From the entries that follow, copy each line in which "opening" appears.
Supplied data section start
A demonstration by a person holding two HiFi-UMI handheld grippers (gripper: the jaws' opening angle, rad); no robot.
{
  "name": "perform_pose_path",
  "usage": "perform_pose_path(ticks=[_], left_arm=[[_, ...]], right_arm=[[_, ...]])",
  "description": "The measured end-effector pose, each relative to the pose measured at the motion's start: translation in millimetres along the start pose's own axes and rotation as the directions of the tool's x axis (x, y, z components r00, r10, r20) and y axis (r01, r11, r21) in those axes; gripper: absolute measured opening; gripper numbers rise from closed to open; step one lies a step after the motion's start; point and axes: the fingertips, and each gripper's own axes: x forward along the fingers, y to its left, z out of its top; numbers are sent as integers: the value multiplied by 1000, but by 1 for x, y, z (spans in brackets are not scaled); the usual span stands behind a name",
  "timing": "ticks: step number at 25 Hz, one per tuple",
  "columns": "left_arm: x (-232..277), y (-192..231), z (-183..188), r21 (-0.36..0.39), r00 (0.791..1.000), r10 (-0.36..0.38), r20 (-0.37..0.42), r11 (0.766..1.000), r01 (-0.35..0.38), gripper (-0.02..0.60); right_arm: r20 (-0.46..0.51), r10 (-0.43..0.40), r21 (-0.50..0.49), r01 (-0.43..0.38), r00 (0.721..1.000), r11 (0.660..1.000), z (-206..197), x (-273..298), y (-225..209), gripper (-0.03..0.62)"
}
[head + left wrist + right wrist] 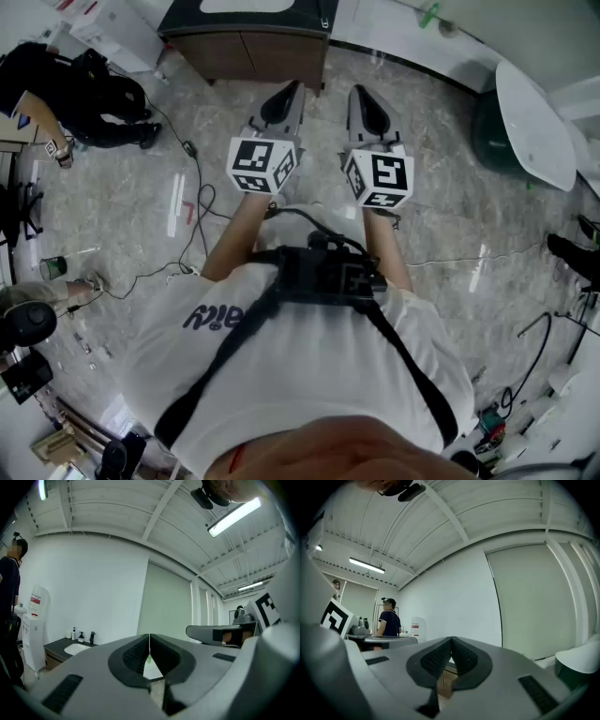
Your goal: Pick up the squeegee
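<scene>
No squeegee shows in any view. I hold both grippers level, side by side in front of my chest. The left gripper [290,91] [149,651] is shut, its ribbed pads meeting with nothing between them. The right gripper [360,95] [451,654] is shut too and holds nothing. Both point toward a dark-topped vanity cabinet [246,44] with a white sink [75,648] a short way ahead. Each gripper shows at the edge of the other's view.
Cables [192,202] trail over the marble floor at the left. A person in dark clothes [82,92] [388,618] stands at the left by a white dispenser [35,620]. A white rounded fixture [534,112] over a dark green base [495,133] sits at the right. Soap bottles [74,633] stand on the counter.
</scene>
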Motion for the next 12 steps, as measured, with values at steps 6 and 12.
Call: perform_pose_path(ticks=[6,12], left_arm=[[-1,0,-7,-3,1000,4,-3,1000,-4,11],[-2,-2,-13,0,1000,2,-12,1000,-2,11]], right_arm=[[2,9,4,-9,1000,1000,-6,-1,1,8],[3,16,12,-16,1000,1000,-12,-1,3,8]])
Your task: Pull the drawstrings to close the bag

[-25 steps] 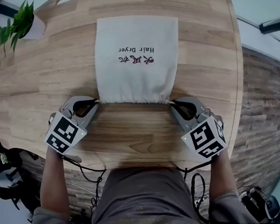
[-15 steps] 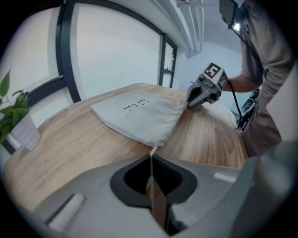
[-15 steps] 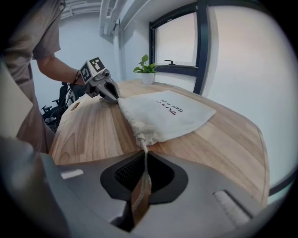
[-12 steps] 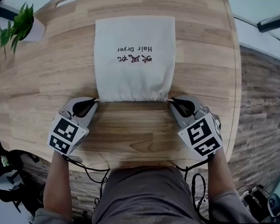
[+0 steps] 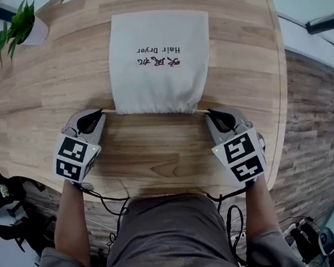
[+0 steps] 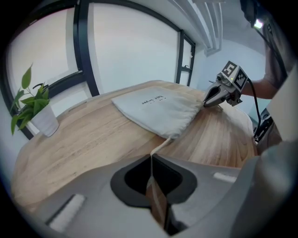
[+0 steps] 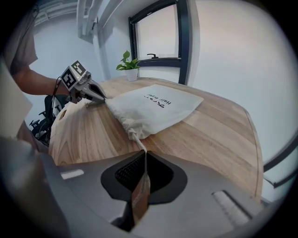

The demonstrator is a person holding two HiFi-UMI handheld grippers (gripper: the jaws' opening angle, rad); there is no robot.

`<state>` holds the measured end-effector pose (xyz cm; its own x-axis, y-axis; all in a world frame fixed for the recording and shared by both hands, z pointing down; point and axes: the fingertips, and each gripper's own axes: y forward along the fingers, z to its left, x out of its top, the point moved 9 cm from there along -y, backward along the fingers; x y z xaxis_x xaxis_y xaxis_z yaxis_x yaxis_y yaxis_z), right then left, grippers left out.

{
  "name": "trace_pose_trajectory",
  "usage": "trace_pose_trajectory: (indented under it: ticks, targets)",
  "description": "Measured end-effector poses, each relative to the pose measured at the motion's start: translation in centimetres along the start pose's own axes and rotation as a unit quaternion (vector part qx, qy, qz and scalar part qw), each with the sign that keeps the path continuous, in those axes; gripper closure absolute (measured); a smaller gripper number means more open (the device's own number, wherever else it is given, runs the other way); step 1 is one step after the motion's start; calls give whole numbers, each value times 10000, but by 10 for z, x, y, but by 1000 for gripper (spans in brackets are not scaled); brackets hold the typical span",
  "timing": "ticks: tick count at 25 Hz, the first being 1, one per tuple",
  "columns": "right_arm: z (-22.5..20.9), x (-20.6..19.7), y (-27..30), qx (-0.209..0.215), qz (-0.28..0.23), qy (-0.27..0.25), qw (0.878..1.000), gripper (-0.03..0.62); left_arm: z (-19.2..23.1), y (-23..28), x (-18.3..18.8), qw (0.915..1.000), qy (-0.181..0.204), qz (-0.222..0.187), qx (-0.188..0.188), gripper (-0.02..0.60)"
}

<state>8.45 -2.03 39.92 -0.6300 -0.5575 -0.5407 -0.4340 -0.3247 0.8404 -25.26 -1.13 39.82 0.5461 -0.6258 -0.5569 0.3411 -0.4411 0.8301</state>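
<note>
A rounded wooden surface [image 5: 53, 90] carries a cream cloth bag [image 5: 157, 61], which lies flat at its middle with the dark "Hair Dryer" print facing up and its gathered mouth towards the person. The left gripper [image 5: 98, 113] sits just off the mouth's left corner, the right gripper [image 5: 210, 112] just off its right corner, both angled down at the wood. A potted plant [image 5: 13, 24] stands at the far left edge. The left jaws are pinched together on the left drawstring [image 6: 160, 145]. The right jaws have just been closing and now clamp the right drawstring [image 7: 138, 142].
</note>
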Motion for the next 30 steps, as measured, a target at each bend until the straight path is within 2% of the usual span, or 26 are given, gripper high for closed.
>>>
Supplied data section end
## Solution
A demonstration by a person holding two HiFi-UMI handheld grippers (gripper: the jaws' opening angle, rad); no robot.
  "description": "The measured end-effector pose, each relative to the pose measured at the motion's start: translation in millimetres along the start pose's own axes and rotation as the directions of the tool's x axis (x, y, z components r00, r10, r20) and y axis (r01, r11, r21) in those axes; gripper: absolute measured opening; gripper numbers rise from closed to open; step one lies a step after the motion's start; point and axes: the fingertips, and each gripper's own axes: x forward along the fingers, y to its left, z out of its top; numbers are sent as integers: the value multiplied by 1000, but by 1 for x, y, z (spans in brackets are not scaled); the usual span stands behind a name",
The demonstrator is a person holding two HiFi-UMI handheld grippers (gripper: the jaws' opening angle, rad); there is no robot.

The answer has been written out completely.